▶ How to complete this task
Please set down the line that contains "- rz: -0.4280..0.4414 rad" and every line below it through the last, exactly as written, with no other lines.
┄┄┄┄┄┄
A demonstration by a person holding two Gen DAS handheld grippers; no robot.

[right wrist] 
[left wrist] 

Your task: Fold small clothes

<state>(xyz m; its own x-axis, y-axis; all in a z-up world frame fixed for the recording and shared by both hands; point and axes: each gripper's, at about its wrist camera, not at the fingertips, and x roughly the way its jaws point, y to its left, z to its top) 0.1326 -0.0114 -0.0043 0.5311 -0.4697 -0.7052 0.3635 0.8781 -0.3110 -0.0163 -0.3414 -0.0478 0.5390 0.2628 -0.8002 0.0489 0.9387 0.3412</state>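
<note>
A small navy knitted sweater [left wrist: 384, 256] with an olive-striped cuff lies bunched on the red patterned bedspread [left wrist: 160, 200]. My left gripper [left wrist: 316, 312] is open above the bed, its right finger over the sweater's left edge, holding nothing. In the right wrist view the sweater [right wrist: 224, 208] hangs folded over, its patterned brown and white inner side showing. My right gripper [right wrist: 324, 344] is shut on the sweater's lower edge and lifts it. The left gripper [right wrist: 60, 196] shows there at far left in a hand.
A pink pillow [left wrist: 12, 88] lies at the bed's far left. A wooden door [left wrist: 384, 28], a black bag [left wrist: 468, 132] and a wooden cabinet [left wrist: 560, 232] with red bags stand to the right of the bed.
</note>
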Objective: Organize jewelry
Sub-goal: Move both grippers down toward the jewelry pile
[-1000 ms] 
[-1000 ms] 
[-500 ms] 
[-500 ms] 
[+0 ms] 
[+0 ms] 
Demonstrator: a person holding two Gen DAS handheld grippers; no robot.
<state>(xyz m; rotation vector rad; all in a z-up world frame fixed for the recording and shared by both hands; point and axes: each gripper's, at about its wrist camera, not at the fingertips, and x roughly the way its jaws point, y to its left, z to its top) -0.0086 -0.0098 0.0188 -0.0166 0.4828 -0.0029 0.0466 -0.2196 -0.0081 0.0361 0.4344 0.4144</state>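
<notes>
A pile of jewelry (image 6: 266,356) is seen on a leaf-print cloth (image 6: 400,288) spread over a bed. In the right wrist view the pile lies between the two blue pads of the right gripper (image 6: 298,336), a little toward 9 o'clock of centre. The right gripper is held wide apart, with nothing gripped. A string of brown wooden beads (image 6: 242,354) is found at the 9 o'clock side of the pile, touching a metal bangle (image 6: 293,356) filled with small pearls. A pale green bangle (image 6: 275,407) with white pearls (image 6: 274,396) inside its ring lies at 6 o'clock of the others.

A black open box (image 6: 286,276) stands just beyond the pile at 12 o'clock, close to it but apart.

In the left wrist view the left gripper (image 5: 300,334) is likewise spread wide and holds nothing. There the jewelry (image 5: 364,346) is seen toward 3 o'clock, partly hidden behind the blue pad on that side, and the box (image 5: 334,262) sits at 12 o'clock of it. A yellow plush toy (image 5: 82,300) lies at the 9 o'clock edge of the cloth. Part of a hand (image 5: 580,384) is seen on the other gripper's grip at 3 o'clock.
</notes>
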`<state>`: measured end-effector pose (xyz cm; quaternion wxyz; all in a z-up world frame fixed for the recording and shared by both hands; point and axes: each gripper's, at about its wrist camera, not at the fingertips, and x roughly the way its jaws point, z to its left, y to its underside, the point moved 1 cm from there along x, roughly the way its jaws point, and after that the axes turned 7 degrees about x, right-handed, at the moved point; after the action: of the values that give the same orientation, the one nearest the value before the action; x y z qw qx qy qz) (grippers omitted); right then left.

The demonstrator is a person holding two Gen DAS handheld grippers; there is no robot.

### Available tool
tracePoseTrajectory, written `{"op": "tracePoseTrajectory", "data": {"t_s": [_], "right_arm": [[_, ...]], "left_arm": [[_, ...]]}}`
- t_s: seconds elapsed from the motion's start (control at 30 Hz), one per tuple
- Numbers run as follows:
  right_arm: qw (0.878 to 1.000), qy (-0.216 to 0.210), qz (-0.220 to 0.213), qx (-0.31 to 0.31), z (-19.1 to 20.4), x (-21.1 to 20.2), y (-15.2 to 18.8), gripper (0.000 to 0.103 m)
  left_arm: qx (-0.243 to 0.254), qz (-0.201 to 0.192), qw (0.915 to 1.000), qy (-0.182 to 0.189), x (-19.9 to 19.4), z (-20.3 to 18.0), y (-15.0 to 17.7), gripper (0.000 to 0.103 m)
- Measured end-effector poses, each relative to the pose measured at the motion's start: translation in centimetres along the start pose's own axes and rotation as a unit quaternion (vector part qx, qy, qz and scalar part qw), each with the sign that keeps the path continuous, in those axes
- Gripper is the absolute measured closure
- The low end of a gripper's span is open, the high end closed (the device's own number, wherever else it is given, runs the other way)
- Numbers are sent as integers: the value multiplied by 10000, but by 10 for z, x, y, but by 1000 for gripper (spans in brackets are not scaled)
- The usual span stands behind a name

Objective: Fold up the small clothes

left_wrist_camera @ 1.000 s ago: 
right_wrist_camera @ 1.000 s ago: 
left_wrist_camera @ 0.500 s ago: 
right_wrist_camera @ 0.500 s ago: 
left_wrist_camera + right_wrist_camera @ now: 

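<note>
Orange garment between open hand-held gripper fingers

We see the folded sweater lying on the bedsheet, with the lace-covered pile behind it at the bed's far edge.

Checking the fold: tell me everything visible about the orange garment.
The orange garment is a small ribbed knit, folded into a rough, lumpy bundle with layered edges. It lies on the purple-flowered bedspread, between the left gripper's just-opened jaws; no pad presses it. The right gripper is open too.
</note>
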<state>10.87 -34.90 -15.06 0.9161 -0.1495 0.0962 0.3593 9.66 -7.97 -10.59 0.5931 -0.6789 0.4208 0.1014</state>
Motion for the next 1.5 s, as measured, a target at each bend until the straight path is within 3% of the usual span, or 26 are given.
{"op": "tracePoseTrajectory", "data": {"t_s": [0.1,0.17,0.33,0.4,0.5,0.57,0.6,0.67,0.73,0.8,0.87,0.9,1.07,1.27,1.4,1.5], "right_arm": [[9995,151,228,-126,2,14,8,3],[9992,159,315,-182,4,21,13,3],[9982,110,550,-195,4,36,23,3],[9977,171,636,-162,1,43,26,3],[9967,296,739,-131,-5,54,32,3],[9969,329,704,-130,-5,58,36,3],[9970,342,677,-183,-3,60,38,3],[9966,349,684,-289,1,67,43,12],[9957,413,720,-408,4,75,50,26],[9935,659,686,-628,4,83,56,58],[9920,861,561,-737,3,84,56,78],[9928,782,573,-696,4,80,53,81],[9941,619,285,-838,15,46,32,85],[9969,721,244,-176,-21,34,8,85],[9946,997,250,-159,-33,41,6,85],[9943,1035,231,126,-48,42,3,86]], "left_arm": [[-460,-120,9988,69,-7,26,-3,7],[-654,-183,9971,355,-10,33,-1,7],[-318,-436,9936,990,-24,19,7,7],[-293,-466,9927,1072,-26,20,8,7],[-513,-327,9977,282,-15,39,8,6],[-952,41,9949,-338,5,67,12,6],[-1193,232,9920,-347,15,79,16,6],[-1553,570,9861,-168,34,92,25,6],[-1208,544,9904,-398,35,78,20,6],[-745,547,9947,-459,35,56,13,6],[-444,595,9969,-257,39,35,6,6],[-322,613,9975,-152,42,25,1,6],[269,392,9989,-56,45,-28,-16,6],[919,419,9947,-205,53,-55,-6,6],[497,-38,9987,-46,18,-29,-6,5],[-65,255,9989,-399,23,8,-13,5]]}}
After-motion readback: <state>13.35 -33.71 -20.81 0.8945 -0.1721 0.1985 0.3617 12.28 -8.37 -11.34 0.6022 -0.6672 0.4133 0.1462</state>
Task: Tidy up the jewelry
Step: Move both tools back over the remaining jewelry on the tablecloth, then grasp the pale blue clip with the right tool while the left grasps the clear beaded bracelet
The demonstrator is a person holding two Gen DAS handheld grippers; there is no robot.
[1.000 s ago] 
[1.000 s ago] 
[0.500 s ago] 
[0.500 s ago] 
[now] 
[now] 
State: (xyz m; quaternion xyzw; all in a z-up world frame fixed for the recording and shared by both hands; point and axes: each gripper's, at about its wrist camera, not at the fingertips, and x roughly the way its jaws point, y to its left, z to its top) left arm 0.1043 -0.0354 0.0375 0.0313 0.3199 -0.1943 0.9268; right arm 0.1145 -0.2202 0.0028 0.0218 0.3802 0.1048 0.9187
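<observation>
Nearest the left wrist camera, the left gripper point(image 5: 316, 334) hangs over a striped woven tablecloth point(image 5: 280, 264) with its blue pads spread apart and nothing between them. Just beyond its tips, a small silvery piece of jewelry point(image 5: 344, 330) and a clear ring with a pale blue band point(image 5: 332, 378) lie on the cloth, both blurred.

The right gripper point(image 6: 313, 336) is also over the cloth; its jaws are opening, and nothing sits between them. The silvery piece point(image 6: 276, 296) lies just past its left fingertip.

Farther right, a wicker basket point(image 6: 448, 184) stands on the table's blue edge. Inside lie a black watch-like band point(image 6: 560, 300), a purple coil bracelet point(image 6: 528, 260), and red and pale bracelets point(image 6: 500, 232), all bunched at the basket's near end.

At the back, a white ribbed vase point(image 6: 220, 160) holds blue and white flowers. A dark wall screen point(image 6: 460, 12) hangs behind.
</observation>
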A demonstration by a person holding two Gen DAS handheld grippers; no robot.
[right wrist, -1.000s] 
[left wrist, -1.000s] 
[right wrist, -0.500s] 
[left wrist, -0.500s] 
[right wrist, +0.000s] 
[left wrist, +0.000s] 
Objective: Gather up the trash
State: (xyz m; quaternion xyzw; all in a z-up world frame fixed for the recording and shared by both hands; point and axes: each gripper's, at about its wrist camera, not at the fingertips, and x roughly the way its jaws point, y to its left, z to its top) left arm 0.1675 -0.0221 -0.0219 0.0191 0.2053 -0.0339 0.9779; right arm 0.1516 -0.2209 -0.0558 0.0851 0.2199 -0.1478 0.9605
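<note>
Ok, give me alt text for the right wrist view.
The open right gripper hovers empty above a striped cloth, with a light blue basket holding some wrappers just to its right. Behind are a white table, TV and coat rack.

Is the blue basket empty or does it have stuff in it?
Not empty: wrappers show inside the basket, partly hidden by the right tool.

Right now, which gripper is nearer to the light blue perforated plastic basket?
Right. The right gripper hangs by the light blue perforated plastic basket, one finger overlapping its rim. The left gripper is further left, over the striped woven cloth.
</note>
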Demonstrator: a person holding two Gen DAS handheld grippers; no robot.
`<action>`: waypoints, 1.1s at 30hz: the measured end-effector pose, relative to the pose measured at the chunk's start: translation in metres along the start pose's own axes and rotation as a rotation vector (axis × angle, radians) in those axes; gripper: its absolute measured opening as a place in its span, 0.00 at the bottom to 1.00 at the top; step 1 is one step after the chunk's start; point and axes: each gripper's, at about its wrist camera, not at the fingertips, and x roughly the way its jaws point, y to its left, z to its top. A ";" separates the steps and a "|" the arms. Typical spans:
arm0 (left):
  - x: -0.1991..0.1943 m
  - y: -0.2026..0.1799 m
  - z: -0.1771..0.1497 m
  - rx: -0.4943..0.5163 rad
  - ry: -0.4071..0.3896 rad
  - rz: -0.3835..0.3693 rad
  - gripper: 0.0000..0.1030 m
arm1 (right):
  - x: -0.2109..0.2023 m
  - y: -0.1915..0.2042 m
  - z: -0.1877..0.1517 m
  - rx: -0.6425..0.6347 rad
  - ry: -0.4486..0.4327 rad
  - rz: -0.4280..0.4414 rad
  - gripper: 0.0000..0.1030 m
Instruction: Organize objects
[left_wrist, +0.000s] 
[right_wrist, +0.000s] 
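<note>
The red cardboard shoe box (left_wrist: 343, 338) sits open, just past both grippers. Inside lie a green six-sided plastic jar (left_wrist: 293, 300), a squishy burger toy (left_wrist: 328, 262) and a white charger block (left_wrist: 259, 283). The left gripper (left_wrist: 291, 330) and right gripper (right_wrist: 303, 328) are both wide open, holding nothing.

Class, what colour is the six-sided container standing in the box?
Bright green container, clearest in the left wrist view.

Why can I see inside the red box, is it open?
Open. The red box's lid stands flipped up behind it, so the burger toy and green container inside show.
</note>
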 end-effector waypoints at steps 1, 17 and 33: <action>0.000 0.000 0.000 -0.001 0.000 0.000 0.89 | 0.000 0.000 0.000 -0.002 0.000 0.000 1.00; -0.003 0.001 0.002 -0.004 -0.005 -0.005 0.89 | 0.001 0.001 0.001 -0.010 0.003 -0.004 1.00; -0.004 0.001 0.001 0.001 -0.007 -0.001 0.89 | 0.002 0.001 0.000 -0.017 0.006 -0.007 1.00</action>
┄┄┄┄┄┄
▶ Solution for this task
  - rz: -0.4280..0.4414 rad
  - gripper: 0.0000..0.1030 m
Instruction: Organize objects
[left_wrist, +0.000s] 
[right_wrist, +0.000s] 
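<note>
The red cardboard shoe box (left_wrist: 343, 338) sits open, just past both grippers. Inside lie a green six-sided plastic jar (left_wrist: 293, 300), a squishy burger toy (left_wrist: 328, 262) and a white charger block (left_wrist: 259, 283). The left gripper (left_wrist: 291, 330) and right gripper (right_wrist: 303, 328) are both wide open, holding nothing.

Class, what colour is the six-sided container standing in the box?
Bright green container, clearest in the left wrist view.

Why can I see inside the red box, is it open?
Open. The red box's lid stands flipped up behind it, so the burger toy and green container inside show.
</note>
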 end-effector waypoints at steps 1, 17 and 33: <action>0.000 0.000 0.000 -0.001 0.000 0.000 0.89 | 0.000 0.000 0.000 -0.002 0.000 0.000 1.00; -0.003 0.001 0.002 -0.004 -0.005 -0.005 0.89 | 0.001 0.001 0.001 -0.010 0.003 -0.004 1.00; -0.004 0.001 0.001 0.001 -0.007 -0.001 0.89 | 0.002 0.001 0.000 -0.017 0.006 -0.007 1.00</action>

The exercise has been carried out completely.